>>>
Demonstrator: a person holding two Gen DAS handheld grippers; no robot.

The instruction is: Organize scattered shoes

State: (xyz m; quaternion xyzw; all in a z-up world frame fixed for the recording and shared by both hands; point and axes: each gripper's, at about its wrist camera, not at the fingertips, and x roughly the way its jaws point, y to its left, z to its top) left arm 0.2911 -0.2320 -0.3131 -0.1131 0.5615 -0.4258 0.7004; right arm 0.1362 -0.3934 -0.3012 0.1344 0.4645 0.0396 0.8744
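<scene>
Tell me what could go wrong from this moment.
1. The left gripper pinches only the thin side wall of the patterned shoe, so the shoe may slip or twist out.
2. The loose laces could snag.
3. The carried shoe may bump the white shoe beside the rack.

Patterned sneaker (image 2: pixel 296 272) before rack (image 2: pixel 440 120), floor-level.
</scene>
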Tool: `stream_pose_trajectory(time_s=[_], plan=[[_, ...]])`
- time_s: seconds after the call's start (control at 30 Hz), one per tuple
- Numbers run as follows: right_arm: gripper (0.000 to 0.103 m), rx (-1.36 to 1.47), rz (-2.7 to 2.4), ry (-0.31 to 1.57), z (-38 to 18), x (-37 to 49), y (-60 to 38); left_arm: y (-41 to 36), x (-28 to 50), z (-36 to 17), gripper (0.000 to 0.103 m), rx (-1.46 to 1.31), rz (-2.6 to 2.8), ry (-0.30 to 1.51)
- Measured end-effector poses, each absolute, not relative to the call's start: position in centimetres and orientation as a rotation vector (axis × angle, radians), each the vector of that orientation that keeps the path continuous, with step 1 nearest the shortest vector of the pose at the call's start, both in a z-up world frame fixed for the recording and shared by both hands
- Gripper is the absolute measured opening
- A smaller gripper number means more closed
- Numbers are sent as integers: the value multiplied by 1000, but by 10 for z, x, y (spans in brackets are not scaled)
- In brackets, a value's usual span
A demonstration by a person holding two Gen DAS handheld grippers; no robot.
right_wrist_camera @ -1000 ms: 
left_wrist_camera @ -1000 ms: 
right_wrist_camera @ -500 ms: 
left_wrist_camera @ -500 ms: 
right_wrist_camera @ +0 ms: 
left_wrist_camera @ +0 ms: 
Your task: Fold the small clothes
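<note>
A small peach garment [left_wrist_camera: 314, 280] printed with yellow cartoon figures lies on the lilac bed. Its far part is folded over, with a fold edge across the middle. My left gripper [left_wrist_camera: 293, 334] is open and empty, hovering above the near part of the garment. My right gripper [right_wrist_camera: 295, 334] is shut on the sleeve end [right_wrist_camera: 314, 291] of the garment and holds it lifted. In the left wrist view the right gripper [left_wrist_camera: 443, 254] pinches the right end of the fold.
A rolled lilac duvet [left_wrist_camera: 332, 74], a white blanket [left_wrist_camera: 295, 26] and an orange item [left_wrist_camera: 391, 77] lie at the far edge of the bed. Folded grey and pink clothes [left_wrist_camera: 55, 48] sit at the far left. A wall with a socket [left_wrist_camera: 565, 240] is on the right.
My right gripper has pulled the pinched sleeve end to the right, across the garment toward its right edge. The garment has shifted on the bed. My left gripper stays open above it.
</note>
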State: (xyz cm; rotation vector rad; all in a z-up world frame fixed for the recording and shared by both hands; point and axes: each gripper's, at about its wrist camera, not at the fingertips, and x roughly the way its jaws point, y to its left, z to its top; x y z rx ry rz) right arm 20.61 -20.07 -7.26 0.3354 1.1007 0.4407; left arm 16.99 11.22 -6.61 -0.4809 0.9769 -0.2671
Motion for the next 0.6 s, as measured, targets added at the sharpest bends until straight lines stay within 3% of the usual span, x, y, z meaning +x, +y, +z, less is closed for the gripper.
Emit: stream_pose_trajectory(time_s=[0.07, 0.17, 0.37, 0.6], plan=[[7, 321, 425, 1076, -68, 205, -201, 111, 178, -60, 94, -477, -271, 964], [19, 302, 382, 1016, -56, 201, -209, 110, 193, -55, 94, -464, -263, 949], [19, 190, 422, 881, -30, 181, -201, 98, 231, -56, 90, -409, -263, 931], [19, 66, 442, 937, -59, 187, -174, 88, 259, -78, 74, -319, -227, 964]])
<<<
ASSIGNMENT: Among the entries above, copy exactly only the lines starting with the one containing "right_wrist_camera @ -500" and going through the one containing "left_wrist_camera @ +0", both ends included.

RESULT FOR THIS TASK:
right_wrist_camera @ -500 ms: 
left_wrist_camera @ -500 ms: 
right_wrist_camera @ +0 ms: 
left_wrist_camera @ +0 ms: 

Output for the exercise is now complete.